Problem description
Which lines of the records below contain the word "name"? Report each of them in full.

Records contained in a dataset

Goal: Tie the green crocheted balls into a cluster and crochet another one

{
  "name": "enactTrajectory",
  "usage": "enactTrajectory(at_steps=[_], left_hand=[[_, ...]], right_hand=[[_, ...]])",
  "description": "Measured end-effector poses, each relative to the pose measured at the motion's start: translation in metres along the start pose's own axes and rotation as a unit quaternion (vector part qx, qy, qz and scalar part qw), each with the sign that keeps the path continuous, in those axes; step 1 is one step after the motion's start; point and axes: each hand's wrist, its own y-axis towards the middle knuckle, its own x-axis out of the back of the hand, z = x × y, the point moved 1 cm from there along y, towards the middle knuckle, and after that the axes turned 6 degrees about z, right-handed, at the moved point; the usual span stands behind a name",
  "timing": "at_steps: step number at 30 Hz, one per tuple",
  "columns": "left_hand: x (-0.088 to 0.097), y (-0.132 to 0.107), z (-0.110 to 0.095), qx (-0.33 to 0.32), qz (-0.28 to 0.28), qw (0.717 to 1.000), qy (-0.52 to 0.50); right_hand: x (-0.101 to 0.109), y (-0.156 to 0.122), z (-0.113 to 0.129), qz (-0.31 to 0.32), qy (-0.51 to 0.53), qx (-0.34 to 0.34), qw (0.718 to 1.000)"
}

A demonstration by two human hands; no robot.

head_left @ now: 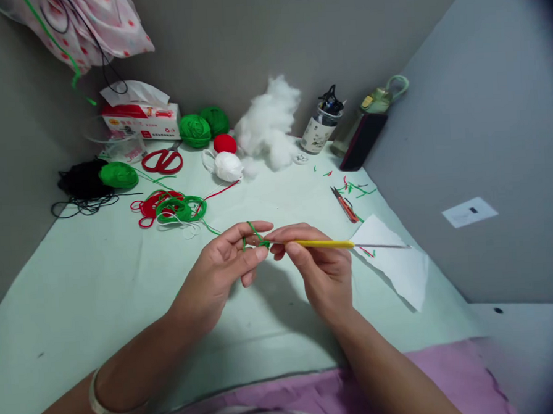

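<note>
Between thumb and fingers, my left hand (pixel 226 262) pinches a small piece of green crochet (pixel 263 245). Green yarn loops over its raised index finger and trails back towards a loose green yarn tangle (pixel 177 209). My right hand (pixel 314 264) grips a crochet hook (pixel 327 244) by its yellow handle, much like a pen. One metal end of the hook meets the green piece; the other points right, over a torn sheet of white paper (pixel 400 271). Exactly how the hook tip sits in the stitches is too small to make out.
Thread snips (pixel 344 204) lie to the right near yarn scraps. Behind are red scissors (pixel 162 161), a white yarn ball (pixel 228 166), green yarn balls (pixel 195 131), white stuffing (pixel 269 124), a tissue box (pixel 142 121), a pen jar (pixel 319 130) and a bottle (pixel 375 103). Grey partitions enclose the table.
</note>
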Motion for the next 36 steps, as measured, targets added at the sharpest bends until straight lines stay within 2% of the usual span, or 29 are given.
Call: enactTrajectory(at_steps=[4, 7, 9, 11, 13, 14, 17, 19, 23, 26, 32, 36], left_hand=[[0.002, 0.001, 0.001, 0.0, -0.022, 1.0, -0.008], [0.002, 0.001, 0.004, 0.017, -0.028, 0.998, -0.048], [0.001, 0.001, 0.005, 0.04, -0.015, 0.995, -0.086], [0.001, 0.001, 0.004, 0.056, -0.006, 0.992, -0.116], [0.0, 0.002, 0.002, 0.052, -0.006, 0.99, -0.133], [0.0, 0.002, 0.0, 0.047, -0.008, 0.989, -0.139], [0.001, 0.001, -0.002, 0.036, -0.009, 0.988, -0.153], [0.001, 0.001, -0.003, 0.033, -0.017, 0.986, -0.16], [0.003, 0.0, -0.004, 0.03, -0.035, 0.985, -0.164], [0.002, 0.0, -0.004, 0.037, -0.027, 0.987, -0.153], [-0.005, -0.001, 0.001, 0.025, -0.005, 0.996, -0.081], [-0.005, -0.002, 0.001, 0.016, -0.01, 0.999, -0.038]], right_hand=[[-0.001, -0.004, 0.002, 0.019, -0.117, 0.069, 0.991], [-0.002, -0.01, 0.004, 0.053, -0.28, 0.143, 0.948], [-0.001, -0.012, 0.005, 0.064, -0.335, 0.165, 0.925], [0.001, -0.011, 0.005, 0.043, -0.283, 0.137, 0.948], [0.005, -0.007, 0.004, -0.009, -0.151, 0.074, 0.986], [0.006, -0.004, 0.003, -0.033, -0.076, 0.038, 0.996], [0.007, 0.003, 0.001, -0.067, 0.104, -0.057, 0.991], [0.006, 0.006, 0.0, -0.07, 0.162, -0.098, 0.979], [0.005, 0.006, -0.001, -0.088, 0.182, -0.117, 0.972], [0.006, 0.005, -0.002, -0.087, 0.171, -0.108, 0.975], [0.002, 0.003, -0.004, 0.0, 0.116, -0.062, 0.991], [0.002, 0.002, -0.004, 0.003, 0.063, -0.036, 0.997]])
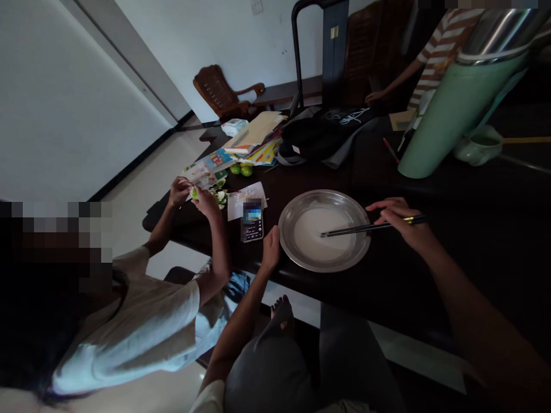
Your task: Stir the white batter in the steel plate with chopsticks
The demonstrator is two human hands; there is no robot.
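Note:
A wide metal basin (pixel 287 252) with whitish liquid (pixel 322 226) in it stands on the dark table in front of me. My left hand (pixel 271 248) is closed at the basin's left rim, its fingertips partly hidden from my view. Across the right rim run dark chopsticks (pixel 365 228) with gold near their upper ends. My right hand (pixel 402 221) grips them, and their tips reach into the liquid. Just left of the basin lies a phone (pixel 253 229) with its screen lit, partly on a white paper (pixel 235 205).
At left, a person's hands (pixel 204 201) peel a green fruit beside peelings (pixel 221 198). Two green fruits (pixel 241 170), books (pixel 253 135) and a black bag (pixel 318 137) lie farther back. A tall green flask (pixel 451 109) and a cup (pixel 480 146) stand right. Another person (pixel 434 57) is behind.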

Answer to the exercise
  "name": "enactTrajectory",
  "description": "Measured end-effector poses, each relative to the pose measured at the motion's start: translation in metres along the start pose's own axes and rotation as a unit quaternion (vector part qx, qy, qz and scalar part qw), each with the sign that keeps the path continuous, in those axes; step 1 is one step after the motion's start; point and axes: each hand's wrist, its own y-axis towards the middle knuckle, its own x-axis out of the back of the hand, z = x × y, the point moved 1 cm from there along y, towards the middle knuckle, and after that the axes turned 6 degrees about z, right-handed, at the moved point; the usual span stands behind a name",

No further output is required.